Yayoi Kusama : l'obsession des pois
La Japonaise Yayoi Kusama, artiste connue comme la "reine des pois", est morte à l'âge de 97 ans, comme indiqué par un communiqué de sa société. Elle a peint des pois pendant soixante-dix ans, une discipline née de ses hallucinations. Ce rapport au motif, patient et concret, c'est le terrain de jeu d'une classe prépa art.
Le pois est né d'une hallucination
Kusama voyait des points depuis l'enfance. Des champs de pois sur les murs, jusque sur ses propres mains. Elle racontait en 2017 qu'elle avait toujours ces visions (à 88 ans, donc). Recouvrir le motif partout, c'était une façon de reprendre la main sur cette maladie qui la rongeait.
De là vient le motif all-over : aucun centre, aucune bordure, la surface entière saturée d'un seul mouvement. Elle appelait horror vacui cette nécessité de ne laisser aucun vide dans ces oeuvres. Regarder longtemps une de ces toiles, comprendre pourquoi l'œil n'y trouve aucun repos, c'est déjà le travail d'un étudiant en prépa art, capable d'une sensibilité artistique.

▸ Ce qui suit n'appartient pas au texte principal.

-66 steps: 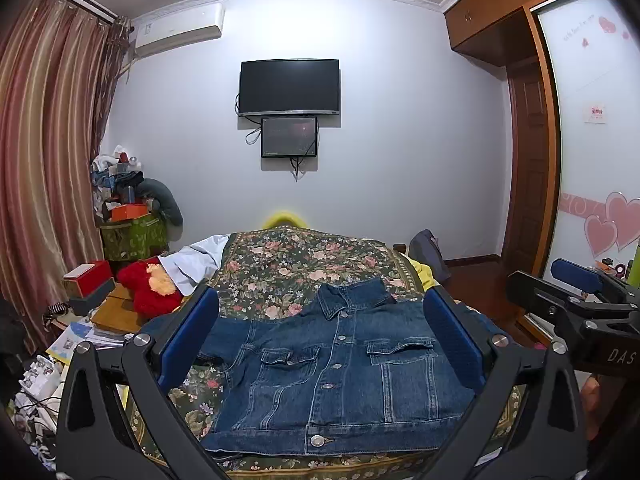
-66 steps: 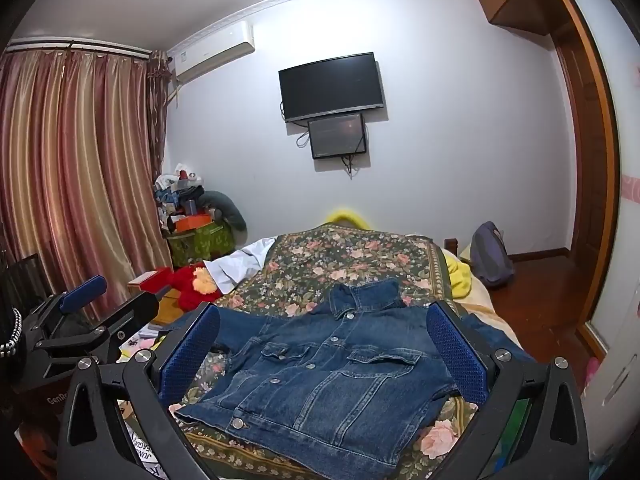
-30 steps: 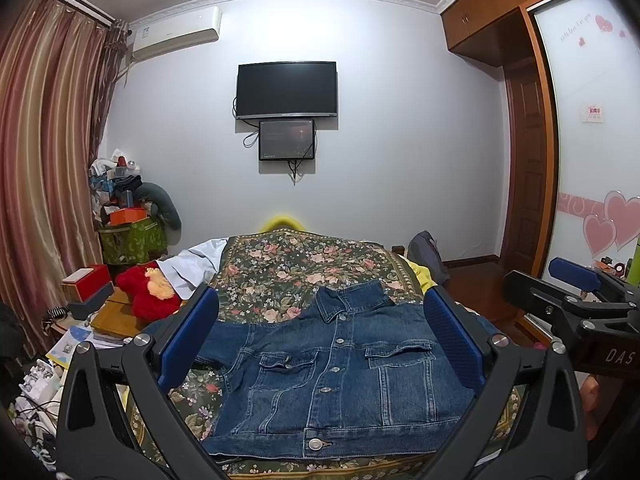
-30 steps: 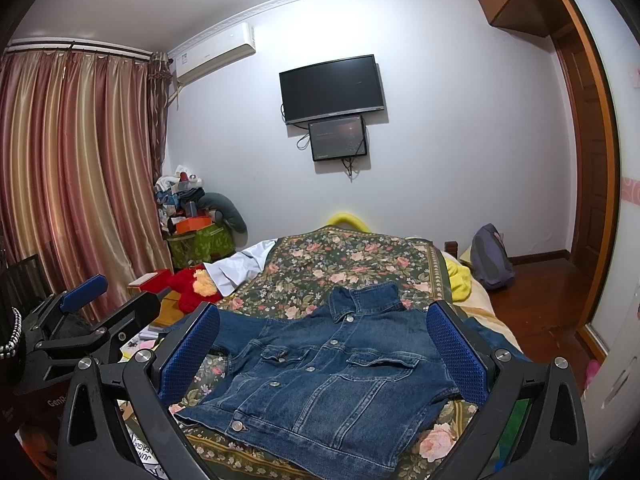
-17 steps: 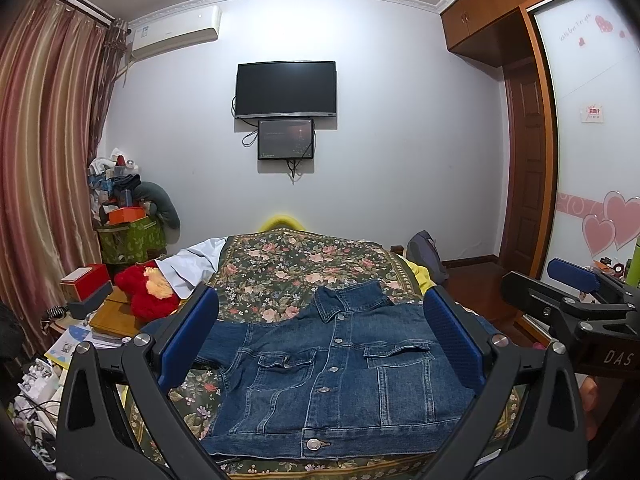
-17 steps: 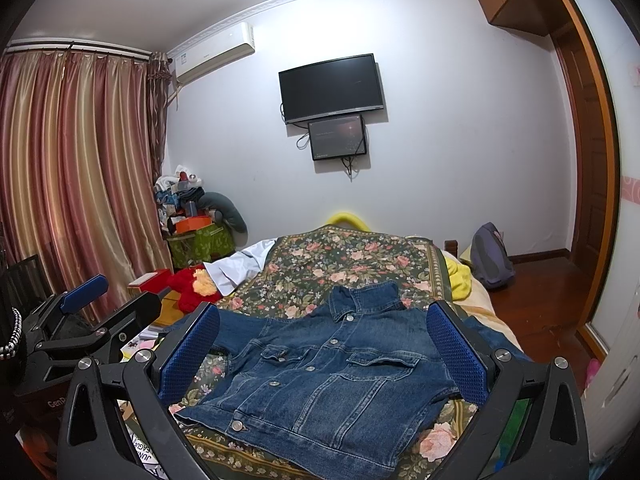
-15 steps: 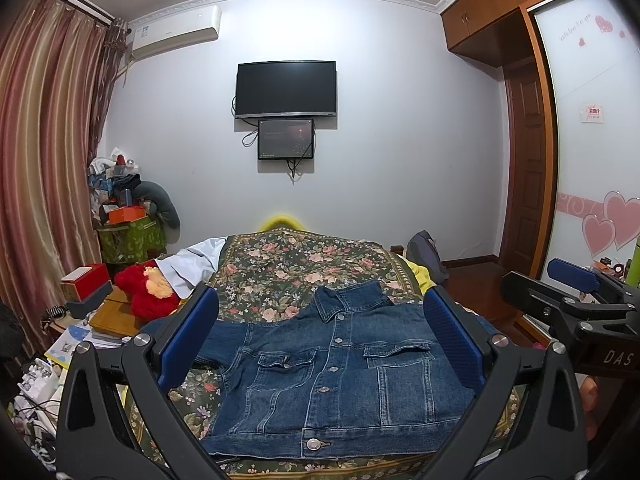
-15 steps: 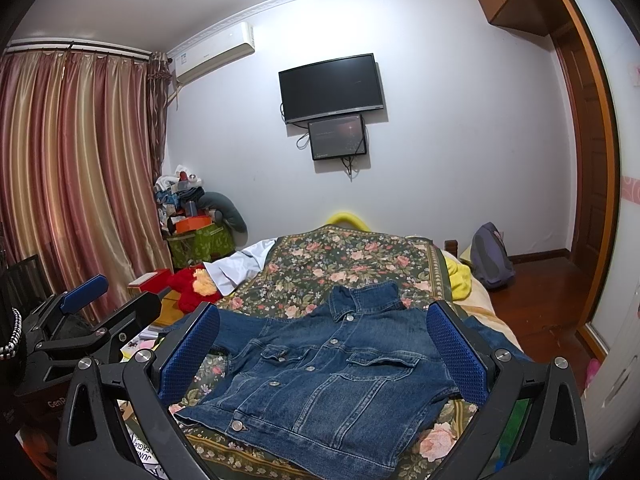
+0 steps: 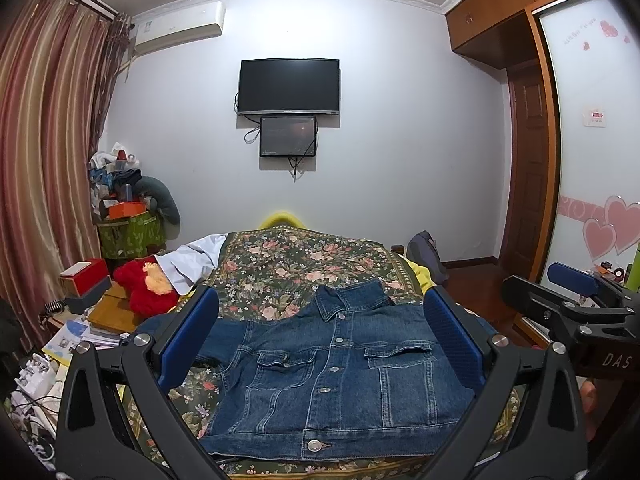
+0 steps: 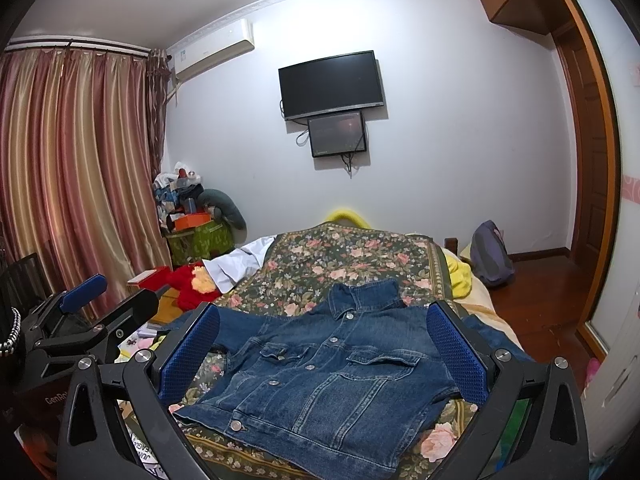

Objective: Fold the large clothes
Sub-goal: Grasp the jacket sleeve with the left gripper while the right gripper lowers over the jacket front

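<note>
A blue denim jacket (image 9: 336, 376) lies front up and buttoned on the floral bedspread (image 9: 288, 272), collar toward the far wall, sleeves spread to both sides. It also shows in the right wrist view (image 10: 332, 380). My left gripper (image 9: 320, 340) is open and empty, held above the near hem. My right gripper (image 10: 324, 348) is open and empty, also above the near edge. The right gripper shows at the right edge of the left wrist view (image 9: 572, 304); the left gripper shows at the left of the right wrist view (image 10: 84, 312).
A red plush toy (image 9: 146, 288) and a white cloth (image 9: 192, 260) lie at the bed's left side. Boxes and clutter (image 9: 80, 320) crowd the floor on the left. A backpack (image 10: 490, 256) sits on the floor right of the bed. A wardrobe (image 9: 592, 160) stands on the right.
Both grippers have barely shifted; the views have drifted slightly. The jacket has not moved and both grippers stay open.
</note>
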Available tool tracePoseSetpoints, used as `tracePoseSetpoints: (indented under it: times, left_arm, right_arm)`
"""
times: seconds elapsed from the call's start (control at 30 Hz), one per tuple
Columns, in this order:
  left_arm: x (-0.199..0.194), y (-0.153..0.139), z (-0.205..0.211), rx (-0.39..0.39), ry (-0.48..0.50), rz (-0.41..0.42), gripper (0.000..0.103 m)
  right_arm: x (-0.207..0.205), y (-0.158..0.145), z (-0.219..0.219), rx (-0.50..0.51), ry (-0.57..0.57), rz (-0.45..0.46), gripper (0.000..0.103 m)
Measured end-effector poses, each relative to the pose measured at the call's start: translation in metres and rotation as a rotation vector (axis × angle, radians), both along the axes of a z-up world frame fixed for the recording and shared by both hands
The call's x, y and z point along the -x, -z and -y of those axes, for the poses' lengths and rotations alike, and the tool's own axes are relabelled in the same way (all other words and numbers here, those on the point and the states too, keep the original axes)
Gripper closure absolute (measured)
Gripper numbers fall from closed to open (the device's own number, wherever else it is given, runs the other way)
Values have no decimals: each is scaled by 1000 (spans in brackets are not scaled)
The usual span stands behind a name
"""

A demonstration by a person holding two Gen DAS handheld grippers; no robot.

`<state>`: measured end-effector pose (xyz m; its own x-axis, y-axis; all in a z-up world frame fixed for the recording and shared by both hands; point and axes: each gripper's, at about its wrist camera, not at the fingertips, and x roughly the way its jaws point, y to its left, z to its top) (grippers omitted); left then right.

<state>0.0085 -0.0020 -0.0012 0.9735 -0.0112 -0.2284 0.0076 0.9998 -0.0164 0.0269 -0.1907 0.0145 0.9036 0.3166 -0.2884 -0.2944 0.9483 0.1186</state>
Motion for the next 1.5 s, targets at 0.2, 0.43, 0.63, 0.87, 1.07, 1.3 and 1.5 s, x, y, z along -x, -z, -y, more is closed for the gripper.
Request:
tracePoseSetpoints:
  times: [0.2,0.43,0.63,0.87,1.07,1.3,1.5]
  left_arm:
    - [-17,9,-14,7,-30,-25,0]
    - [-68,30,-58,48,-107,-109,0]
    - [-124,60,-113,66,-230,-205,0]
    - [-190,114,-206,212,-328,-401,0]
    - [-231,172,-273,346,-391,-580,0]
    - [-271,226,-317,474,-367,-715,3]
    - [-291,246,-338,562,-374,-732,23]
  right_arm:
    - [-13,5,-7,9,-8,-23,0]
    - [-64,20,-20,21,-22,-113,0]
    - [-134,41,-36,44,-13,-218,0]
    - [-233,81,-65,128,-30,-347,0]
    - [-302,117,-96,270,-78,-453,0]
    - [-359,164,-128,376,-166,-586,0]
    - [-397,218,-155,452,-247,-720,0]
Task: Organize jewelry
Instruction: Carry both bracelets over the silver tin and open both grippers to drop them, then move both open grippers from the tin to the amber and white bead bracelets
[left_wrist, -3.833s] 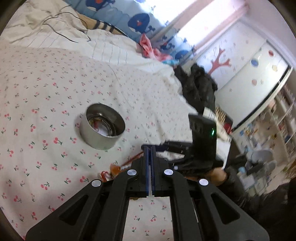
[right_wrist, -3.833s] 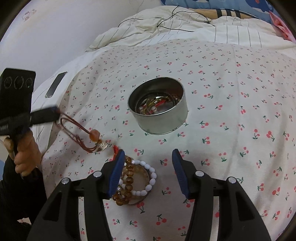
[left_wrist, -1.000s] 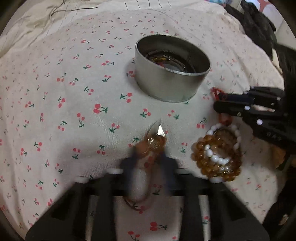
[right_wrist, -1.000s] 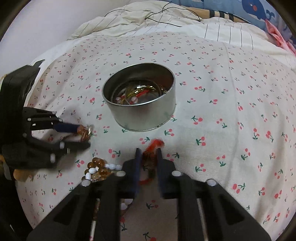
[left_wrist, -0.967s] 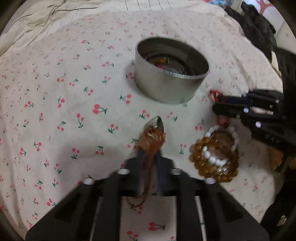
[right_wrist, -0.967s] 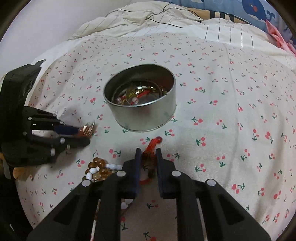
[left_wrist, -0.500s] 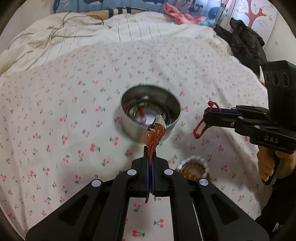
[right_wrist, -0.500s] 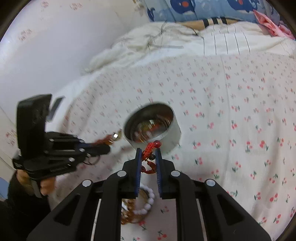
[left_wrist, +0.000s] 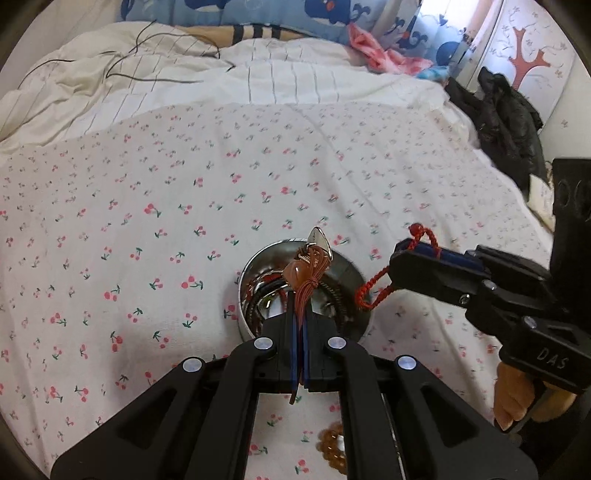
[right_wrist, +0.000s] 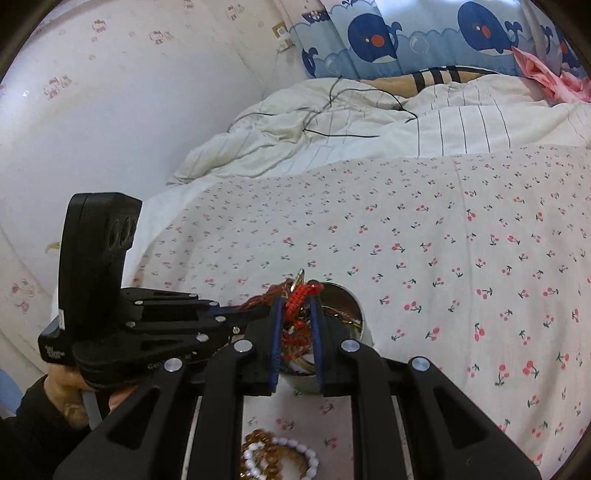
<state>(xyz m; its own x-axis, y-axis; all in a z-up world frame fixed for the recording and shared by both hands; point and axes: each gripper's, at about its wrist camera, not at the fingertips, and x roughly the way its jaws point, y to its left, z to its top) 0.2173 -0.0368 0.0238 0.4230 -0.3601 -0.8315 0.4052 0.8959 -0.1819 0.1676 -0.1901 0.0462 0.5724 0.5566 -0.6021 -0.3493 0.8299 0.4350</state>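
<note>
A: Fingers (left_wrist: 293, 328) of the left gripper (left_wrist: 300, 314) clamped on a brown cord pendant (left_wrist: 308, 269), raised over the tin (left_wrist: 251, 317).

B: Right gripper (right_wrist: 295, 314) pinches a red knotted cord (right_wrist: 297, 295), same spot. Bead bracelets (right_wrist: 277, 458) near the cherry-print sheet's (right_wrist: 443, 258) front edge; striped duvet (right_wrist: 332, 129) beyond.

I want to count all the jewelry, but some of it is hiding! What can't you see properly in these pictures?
- Inside of the tin: both views, the grippers and the held pieces cover most of it.
- Bead bracelets: right view, cut off by the bottom edge; left view, only a bit shows behind the left gripper.
- Red cord: right view, its lower part is tangled between the right gripper fingers.
</note>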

Soixante-dix ans de décisions à la main
Derrière l'image virale, il y a un travail lent. Kusama a étudié la peinture à l'université municipale des arts de Kyoto, puis a passé sa vie à répéter le même signe jusqu'à en faire une langue, la sérialité. Chaque toile tranche sur la densité des points et sur l'endroit exact où le filet se resserre.
Un de ces filets, Untitled (Nets) peint en 1959, s'est vendu 10,5 millions de dollars en 2022. La valeur tient à la constance du geste sur des mètres carrés, sans un décrochage de rythme. En volume, elle a tenu la même exigence avec ses Accumulations, ces formes molles cousues et entassées jusqu'à saturer l'objet. Cette endurance de l'œil et de la main, on la construit en prépa art, bien avant toute spécialisation. C'est le socle que défend Studio M, l'école d'art à Rennes.
Sa place dans le monde de l'art
Elle a aussi le talent de sortir l'art du cadre. À la Biennale de Venise en 1966, sans invitation, elle éparpille 1500 sphères miroir sur la pelouse et les vend deux dollars pièce, jusqu'à ce que l'organisation l'arrête. Le geste est moqué sur le marché de l'art mais salué pour son ingéniosité. Plus tard, l'installation immersive fait entrer le visiteur à l'intérieur de l'œuvre, une forme qu'elle a poussée bien avant qu'elle devienne la norme des grands musées.
Le fond de tout ça reste intime. Kusama a pris ses hallucinations, une douleur, et en a fait une œuvre que des millions de gens reconnaissent au premier coup d'œil. Recouvrir un corps ou une pièce de pois jusqu'à en dissoudre les contours, elle appelait ça l'auto-oblitération. Regarder une œuvre pareille et saisir comment elle agit sur l'œil, c'est déjà le regard qu'on affûte en prépa art.
L'Infinity Room arrive à la fin
Les Infinity Mirror Rooms, ces salles de miroirs et de LED où le public entre pour s'y perdre, ont attiré des millions de visiteurs. L'installation immersive n'a de force que si l'œil qui l'a composée sait déjà où placer la lumière et le vide. Ce sens de l'espace et de la lumière, on le pose bien avant, en prépa art.
Le Stedelijk Museum d'Amsterdam lui consacre une rétrospective devenue hommage posthume, du 11 septembre 2026 au 17 janvier 2027, l'occasion de voir en vrai comment des pois ont changé le regard sur l'art.
Kusama a peint jusqu'à ses derniers jours, dans un atelier installé en face de l'hôpital psychiatrique où elle vivait depuis les années 1970. C'est ça, l'obsession du pois : une main qui n'a jamais lâché. Pour lui rendre hommage autrement qu'avec un selfie, va voir une de ses toiles en vrai et regarde combien de temps ton œil met à décrocher.